The night before the shooting, they fought over an ex-boyfriend, she recalled. By morning, they had made up. Within hours, she was on the phone with 911, trying to stop the bleeding.

“I didn’t think he would die,” she said. “I thought it was just his back.”

But one of the bullets had pierced his liver. Mensai said she last saw him alive as he was wheeled down a hospital hallway for surgery. He cried out to her: “Honey!”

The sacrifice

David Adams Jr. was the oldest of seven children. His father worked as a security guard, while mother Erma Adams stayed home with the brood.

Ronnie Adams said his brother was an active boy growing up with an artistic flair: His drawing was skilled beyond doodling.

David Adams upset his family when he dropped out of high school at 16, but Ronnie Adams said his brother jumped into the workforce early, first as a roofer, then later as a mechanic.

“He got a job turning a wrench,” Ronnie Adams said. “It was something he loved to do, something he stuck with until the day he died.”

In fact, David Adams was working on a beater moments before the bullets started flying, Mensai said. He’d gone inside to grab a coat hanger so he could jerry-rig the muffler until parts came in to fix it, she said.

Just then, she heard an unmistakable pop-pop-pop. She ducked, then yelled at her children to run inside. Adams’ daughter Mellisa, 8, and Akili and Aaron James, ages 15 and 17 — who were Mensai’s from previous relationships but called David Adams “Dad” — obliged.

Thirteen-year-old Joseph James, who is developmentally disabled and has albinism — a lack of pigment in his hair, skin and eyes — stayed put, slow to grasp what was happening. David Adams, instinctively protective of his son, bolted out onto the porch, Mensai said.

She’s convinced he saved Joseph’s life.

‘Daddy’s dead’

Two days later, Joseph turned 14. His mother wept.

“He doesn’t even know his daddy’s gone,” she said shortly before people arrived for birthday cake and presents. “If it weren’t for David, he wouldn’t be here today.”

Joseph didn’t grasp that his father was gone until the visitation last Sunday. He kissed his cold face, then turned to his mother and said, “Daddy’s dead.”

Witnesses say the shooting appeared to be a beef a man down the street had when he spotted his stolen car driving by and opened fire with an AK47. The car’s occupants fired back, and the bullets rained down the block.

“I didn’t think the bullets would go all that way,” Mensai said. The home is several houses away from the corner of Littleton and Chalfonte, where the shooting began.

Ronnie Adams said, “There’s plenty of anger” over the reckless, deadly shooting. “There’s a lot of it.”

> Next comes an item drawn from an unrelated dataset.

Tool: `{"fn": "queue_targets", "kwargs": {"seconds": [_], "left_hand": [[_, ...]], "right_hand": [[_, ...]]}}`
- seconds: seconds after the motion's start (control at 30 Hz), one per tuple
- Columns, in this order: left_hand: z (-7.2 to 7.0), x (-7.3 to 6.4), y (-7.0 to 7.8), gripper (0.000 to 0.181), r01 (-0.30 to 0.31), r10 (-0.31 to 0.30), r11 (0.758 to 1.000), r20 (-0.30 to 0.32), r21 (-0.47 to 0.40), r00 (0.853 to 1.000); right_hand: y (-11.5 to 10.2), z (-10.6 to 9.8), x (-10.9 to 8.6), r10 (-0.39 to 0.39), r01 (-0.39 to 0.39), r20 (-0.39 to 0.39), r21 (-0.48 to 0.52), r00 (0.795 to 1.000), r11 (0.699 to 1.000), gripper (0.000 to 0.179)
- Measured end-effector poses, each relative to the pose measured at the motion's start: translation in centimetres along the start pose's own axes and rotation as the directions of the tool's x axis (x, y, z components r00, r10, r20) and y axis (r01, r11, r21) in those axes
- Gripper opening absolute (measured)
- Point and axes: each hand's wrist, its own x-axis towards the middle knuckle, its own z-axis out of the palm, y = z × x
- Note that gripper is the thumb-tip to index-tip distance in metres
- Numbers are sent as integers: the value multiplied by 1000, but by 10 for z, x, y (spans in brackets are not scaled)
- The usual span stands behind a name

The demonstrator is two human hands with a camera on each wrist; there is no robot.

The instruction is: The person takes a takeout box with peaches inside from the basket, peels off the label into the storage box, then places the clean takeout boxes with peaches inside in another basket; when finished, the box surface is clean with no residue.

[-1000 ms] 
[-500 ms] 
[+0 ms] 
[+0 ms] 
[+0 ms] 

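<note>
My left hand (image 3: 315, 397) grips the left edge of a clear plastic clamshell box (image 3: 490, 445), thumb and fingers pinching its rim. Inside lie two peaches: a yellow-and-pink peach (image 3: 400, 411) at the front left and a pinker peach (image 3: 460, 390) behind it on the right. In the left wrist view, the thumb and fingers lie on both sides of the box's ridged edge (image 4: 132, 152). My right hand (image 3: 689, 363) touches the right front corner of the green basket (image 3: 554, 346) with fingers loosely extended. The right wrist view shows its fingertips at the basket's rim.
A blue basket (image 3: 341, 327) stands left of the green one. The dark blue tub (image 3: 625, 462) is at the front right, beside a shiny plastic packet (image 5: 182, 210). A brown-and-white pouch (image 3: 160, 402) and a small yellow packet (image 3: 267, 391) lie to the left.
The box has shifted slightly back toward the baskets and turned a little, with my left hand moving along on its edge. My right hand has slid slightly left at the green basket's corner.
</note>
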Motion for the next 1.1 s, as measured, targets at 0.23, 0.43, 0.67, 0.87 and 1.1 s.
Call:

Much of it stems from not knowing exactly what happened and why. Hoping to glean clues, Ronnie Adams has pored through the hospital reports. He said he believes someone knows more than they’re saying.

Police agree.

A 20-year-old injured in the gunfire and believed to have been part of the shootout was questioned by police, but refused to cooperate. Police spokesman John Roach said investigators don’t have enough evidence to charge him. No one else has been arrested.

Haunted by the image of his brother laid out in the hospital, Ronnie Adams said he’s searching for that figment called closure.

“I’d feel a whole lot better if they found who did it,” he said. “I want to know.”